The Malignant Hypertension-Thrombotic Microangiopathy Link
To the Editor:
The article by van den Born et al1 nicely demonstrates the reduction in ADAMTS-13 levels in patients with malignant hypertension. This study is further proof that low levels of this enzyme are more a marker of endothelial dysfunction rather than of thrombotic microangiopathy (TMA). Endothelial dysfunction also causes a reduction of NO, which is an important role player in the pathogenesis of both malignant hypertension and TMA.2,3
Patterson et al2 demonstrated that superoxide anion contributes to the pathogenesis of various forms of hypertension, including malignant hypertension, through a mechanism that is NO dependent. Increased levels of superoxide anion can reduce the bioactivity of NO, which contribute to elevated arterial pressures and renal vascular resistance, leading to the development of malignant hypertension. The administration of the NO synthase inhibitor nitro-l-arginine also inhibited the response to a superoxide dismutase mimetic, indicating the lack of NO in the development of malignant hypertension.
In patients with TMA, the red cell free hemoglobin, present in the plasma during hemolysis, can scavenge NO.3 Hemoglobin, which is outside the red cell has a great affinity for NO compared with when it is compartmentalized inside the red cell. In severe hemolysis, the excess of cell free hemoglobin, depletes NO present in the circulation. Depletion of NO, a platelet antiaggregatory and vasodilatory molecule, can lead to TMA.3
The authors describe that increased levels of von Willebrand factor (VWF) correlate with the low levels of ADAMTS-13. However, it is unlikely that a lower ADAMTS-13 activity would have led to the expression of large VWF multimers. This is confirmed by the absence of ultralarge VWF multimers in these patients. However, the depletion of NO can also cause a release of VWF multimers into the plasma. NO has been shown to exert a negative feedback on VWF secretion mediated by activation of soluble guanylate cyclase and generation of cGMP.4
The close correlation between ADAMTS-13 activity and renal insufficiency in patients with malignant hypertension has also been suggested with a proposal to identify treatment directed at increasing ADAMTS-13 activity and, thus, benefiting patients with renal dysfunction. The correlation between ADAMTS-13 activity and renal insufficiency may actually explain the endothelial dysfunction in malignant hypertension rather than a cause-effect relationship. In the normal renal glomerular physiology, NO is an important molecule.5 In vivo inhibition of NO production can have dramatic effects on renal and glomerular hemodynamics. Endogenous NO is also critical in maintaining normal basal tone in renal (and systemic) circulations. The renal insufficiency in patients with malignant hypertension can be secondary to a lack of NO, among other reasons, and “NO donors” rather than “ADAMTS-13 donors” are likely to be more helpful.

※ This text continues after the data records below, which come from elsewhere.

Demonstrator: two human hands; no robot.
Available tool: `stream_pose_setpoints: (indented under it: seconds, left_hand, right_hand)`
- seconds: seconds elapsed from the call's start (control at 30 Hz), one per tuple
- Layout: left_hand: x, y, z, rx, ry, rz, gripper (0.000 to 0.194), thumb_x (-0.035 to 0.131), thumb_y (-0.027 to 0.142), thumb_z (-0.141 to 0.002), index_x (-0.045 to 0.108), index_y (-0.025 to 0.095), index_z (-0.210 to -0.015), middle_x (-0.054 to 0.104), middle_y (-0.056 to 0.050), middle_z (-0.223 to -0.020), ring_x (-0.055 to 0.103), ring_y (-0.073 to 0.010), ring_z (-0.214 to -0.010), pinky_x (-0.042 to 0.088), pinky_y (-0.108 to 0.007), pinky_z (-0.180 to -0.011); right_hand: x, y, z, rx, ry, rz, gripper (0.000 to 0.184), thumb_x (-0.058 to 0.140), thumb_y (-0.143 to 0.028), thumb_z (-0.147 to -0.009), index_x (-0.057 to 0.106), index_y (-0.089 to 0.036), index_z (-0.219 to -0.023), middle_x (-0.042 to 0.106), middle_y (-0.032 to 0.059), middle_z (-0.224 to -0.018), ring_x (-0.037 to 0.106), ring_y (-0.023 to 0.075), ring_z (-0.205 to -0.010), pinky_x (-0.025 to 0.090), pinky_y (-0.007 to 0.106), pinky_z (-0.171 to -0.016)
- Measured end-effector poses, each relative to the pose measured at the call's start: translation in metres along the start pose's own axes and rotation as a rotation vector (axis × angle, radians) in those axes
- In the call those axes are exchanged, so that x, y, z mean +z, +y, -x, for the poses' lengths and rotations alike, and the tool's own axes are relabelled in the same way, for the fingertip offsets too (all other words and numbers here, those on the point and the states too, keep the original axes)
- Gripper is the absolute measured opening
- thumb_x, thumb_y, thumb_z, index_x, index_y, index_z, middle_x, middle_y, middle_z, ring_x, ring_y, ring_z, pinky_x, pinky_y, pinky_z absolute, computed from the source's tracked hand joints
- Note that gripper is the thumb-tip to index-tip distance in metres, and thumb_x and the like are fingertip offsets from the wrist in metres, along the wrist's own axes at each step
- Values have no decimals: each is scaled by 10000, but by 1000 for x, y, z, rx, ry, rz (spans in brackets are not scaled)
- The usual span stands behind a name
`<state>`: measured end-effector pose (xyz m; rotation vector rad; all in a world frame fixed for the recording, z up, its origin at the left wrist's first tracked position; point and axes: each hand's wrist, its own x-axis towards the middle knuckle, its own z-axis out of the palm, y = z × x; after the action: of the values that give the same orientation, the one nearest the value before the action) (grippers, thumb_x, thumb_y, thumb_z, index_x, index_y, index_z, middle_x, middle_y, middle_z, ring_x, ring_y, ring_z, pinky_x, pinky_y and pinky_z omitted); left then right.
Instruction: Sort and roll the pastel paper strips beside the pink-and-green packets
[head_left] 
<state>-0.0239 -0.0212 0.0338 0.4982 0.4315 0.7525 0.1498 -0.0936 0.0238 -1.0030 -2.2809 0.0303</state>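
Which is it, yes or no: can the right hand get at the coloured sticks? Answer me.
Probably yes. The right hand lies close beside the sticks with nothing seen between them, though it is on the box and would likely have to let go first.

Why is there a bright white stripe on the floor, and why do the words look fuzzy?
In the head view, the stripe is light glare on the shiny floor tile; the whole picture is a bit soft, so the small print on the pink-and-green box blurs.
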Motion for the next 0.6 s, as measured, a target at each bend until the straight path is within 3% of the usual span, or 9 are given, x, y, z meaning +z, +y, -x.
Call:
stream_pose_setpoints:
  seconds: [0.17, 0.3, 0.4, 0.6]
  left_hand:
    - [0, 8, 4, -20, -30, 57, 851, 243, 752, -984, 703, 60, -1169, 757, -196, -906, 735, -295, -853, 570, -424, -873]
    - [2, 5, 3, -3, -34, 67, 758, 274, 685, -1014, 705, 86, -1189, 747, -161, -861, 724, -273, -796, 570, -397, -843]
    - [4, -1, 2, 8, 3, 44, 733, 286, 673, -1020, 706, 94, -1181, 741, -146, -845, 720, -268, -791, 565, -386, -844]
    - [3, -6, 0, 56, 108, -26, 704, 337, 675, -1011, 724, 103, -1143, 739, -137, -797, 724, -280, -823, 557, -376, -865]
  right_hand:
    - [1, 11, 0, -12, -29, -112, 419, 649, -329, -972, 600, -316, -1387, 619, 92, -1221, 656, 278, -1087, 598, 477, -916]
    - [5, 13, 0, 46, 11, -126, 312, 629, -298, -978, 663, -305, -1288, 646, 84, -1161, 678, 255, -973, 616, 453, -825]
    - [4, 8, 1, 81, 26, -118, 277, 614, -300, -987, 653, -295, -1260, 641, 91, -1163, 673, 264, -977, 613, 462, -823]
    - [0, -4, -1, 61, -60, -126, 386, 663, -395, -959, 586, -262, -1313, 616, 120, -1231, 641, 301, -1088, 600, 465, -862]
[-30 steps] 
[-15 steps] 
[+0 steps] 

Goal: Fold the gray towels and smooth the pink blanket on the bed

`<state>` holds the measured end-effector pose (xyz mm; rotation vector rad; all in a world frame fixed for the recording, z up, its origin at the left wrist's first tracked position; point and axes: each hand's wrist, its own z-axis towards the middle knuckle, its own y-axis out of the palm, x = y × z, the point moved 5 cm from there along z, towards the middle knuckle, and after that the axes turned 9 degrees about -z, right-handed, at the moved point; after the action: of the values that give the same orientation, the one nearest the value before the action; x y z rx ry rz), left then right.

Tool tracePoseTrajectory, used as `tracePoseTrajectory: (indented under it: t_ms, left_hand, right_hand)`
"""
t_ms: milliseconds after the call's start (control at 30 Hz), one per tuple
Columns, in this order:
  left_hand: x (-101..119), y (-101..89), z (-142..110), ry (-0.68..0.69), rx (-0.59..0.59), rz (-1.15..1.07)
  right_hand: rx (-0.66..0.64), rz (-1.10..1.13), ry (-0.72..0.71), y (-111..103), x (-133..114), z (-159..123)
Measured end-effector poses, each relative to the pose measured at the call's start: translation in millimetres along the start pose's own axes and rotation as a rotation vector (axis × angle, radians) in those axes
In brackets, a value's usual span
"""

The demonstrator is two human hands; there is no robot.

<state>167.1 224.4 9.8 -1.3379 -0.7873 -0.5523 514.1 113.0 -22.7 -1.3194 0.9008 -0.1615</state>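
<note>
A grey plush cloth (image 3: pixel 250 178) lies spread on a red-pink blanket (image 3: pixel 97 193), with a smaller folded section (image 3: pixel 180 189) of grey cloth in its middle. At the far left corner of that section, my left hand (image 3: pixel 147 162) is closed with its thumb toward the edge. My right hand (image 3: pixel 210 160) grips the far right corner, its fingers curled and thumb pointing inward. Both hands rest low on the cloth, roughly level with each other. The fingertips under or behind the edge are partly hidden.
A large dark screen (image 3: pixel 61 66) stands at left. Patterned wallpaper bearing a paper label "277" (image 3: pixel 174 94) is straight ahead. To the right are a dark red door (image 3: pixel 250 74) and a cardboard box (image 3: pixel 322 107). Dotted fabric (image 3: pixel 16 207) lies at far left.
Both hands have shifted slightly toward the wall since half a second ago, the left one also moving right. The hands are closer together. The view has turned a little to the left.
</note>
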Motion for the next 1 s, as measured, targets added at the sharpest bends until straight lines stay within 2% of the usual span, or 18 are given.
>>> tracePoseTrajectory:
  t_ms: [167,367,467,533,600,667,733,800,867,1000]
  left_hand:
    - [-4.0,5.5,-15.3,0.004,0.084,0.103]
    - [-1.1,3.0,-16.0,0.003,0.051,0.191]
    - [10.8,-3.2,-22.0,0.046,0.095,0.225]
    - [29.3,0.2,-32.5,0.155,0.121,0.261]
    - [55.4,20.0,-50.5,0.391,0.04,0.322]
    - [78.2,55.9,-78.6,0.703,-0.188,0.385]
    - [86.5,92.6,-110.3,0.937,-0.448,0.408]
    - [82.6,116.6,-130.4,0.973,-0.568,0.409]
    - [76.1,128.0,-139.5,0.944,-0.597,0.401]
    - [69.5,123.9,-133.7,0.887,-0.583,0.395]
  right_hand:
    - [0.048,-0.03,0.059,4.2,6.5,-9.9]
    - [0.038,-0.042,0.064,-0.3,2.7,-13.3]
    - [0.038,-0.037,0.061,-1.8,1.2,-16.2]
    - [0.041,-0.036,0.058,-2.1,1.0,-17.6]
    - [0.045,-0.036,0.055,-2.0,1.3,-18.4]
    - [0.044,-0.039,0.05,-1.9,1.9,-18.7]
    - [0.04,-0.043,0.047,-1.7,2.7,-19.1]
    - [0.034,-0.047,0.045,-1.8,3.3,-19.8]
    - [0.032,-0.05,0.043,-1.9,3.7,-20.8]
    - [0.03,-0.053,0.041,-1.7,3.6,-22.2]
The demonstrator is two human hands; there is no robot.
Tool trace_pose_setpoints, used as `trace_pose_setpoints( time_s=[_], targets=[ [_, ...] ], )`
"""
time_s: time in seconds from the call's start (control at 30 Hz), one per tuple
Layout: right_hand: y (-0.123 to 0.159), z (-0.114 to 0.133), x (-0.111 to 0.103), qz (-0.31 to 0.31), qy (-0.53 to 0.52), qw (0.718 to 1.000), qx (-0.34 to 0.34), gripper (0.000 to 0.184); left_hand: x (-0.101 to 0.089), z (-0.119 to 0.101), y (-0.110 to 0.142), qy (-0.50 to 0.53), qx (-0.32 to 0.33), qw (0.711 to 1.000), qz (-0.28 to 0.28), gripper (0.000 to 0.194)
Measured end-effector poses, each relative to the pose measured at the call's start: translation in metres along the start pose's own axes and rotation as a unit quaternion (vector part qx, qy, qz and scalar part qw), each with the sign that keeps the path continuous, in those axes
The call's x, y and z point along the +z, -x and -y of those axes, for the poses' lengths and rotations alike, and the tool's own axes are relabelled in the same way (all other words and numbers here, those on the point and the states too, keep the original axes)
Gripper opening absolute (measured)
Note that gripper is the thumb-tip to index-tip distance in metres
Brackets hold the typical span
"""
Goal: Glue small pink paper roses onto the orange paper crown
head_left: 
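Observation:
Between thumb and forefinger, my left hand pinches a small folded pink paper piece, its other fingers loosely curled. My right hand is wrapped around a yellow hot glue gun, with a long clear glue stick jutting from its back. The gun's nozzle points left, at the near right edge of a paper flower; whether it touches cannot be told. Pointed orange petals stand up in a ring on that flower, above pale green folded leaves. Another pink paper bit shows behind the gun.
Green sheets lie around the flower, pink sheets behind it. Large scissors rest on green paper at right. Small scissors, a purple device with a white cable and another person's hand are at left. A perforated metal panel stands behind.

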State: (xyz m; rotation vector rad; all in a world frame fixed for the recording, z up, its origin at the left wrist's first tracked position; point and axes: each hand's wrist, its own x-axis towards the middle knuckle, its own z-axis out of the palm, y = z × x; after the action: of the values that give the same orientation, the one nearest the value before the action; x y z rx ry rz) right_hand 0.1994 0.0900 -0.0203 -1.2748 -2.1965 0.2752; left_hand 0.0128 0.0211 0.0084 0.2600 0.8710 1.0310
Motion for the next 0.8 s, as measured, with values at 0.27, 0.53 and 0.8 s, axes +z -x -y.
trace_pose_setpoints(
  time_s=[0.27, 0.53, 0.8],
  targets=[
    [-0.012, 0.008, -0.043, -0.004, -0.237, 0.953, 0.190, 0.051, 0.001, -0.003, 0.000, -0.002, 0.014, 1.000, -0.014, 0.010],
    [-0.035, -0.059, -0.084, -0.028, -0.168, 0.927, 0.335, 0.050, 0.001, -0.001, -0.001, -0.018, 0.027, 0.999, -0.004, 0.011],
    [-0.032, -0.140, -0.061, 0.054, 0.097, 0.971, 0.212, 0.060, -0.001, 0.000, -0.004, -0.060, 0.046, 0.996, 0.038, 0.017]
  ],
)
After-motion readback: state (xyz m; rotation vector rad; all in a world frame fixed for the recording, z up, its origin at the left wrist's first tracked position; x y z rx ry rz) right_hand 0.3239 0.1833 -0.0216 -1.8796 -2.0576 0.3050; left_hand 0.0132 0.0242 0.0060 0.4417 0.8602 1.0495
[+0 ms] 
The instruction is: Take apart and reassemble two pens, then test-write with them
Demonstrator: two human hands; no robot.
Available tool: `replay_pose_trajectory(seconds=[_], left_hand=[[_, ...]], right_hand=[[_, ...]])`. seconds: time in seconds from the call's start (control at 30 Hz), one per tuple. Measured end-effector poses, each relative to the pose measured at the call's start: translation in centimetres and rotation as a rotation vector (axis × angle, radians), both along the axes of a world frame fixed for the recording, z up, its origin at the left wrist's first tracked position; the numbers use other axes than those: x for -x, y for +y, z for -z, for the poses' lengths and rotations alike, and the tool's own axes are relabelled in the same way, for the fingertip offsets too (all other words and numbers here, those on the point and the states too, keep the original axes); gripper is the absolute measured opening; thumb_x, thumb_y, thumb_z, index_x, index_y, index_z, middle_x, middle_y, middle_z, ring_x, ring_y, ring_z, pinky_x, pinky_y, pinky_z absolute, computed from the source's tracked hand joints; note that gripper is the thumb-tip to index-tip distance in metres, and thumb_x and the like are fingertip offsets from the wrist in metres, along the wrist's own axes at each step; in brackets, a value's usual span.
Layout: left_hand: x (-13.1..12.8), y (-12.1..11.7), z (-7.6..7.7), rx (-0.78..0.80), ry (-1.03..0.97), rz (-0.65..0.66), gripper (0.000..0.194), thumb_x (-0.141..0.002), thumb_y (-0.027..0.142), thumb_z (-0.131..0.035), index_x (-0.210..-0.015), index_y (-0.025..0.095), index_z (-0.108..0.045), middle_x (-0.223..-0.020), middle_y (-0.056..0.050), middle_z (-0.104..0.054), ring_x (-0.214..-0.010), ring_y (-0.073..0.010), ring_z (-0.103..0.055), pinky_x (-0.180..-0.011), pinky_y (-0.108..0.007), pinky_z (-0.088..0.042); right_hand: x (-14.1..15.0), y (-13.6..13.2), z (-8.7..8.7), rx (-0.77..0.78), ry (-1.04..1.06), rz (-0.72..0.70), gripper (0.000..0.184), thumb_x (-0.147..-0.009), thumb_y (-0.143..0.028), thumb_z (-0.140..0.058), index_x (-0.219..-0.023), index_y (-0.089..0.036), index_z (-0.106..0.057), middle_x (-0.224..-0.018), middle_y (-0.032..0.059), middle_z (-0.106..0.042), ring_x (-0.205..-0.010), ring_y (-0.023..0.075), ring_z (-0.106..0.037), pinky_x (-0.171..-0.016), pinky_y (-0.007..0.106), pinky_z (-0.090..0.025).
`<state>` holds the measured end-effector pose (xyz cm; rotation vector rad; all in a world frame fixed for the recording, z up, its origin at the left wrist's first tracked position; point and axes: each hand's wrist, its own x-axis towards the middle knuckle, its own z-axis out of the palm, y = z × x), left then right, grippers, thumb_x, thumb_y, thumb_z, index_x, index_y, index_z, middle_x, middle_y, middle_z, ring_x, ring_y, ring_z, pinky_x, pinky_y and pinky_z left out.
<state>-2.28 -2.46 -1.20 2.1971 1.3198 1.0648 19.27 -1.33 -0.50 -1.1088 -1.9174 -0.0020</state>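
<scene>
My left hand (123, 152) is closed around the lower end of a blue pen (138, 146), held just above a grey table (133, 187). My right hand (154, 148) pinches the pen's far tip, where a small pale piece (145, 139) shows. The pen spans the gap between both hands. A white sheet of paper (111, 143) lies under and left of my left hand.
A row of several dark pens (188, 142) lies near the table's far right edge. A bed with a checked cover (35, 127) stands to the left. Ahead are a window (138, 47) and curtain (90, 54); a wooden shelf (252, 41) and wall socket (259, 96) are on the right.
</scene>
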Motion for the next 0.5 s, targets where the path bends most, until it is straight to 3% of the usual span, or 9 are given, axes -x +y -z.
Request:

In summary, NO is the common pathophysiological factor that can explain the link between malignant hypertension and TMA. The increased levels of ADAMTS-13, VWF, and indeed the depletion of NO all point to the common endothelial dysfunction, which is well established in both of these conditions.
van den Born BJ, van der Hoeven NV, Groot E, Lenting PJ, Meijers JC, Levi M, van Montfrans GA. Association between thrombotic microangiopathy and reduced ADAMTS13 activity in malignant hypertension. Hypertension. 2008; 51: 862–866.
Patterson ME, Mouton CR, Mullins JJ, Mitchell KD. Interactive effects of superoxide anion and nitric oxide on blood pressure and renal hemodynamics in transgenic rats with inducible malignant hypertension. Am J Physiol Renal Physiol. 2005; 289: F754–F759.
Munzel T, Feil R, Mulsch A, Lohmann SM, Hofmann F, Walter U. Physiology and pathophysiology of vascular signaling controlled by guanosine 3′,5′-cyclic monophosphate-dependent protein kinase. Circulation. 2003; 108: 2172–2183.
Raij L, Shultz PJ. Endothelium-derived relaxing factor, nitric oxide: effects on and production by mesangial cells and the glomerulus. J Am Soc Nephrol. 1993; 3: 1435–1441.